YOUR TASK:
An exact copy of all the data below is required.

SOURCE MATERIAL:
******

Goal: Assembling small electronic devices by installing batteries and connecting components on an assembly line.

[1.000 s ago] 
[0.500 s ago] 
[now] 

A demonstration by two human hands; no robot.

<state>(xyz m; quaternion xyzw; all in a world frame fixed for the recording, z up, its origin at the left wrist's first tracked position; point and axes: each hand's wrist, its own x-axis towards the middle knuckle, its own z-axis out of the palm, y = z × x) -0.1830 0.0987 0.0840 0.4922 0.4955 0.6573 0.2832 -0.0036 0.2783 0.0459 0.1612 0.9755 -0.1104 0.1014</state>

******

ANSWER AREA:
Goal: Assembling small electronic devices by installing batteries and connecting components on an assembly line.

[1.000 s ago] 
[0.500 s ago] 
[now] 

A demonstration by two human hands; no robot.

<state>(xyz m; quaternion xyzw; all in a world frame fixed for the recording, z up, its origin at the left wrist's first tracked position; point and axes: each hand's wrist, its own x-axis towards the middle knuckle, its own z-axis out of the palm, y = z × x) -0.1830 0.0987 0.0840 0.4922 0.4955 0.6573 0.2832 -0.0036 0.2783 0.0459 0.1612 0.9755 -0.1104 0.1014</state>

No additional response is needed to complete this exercise.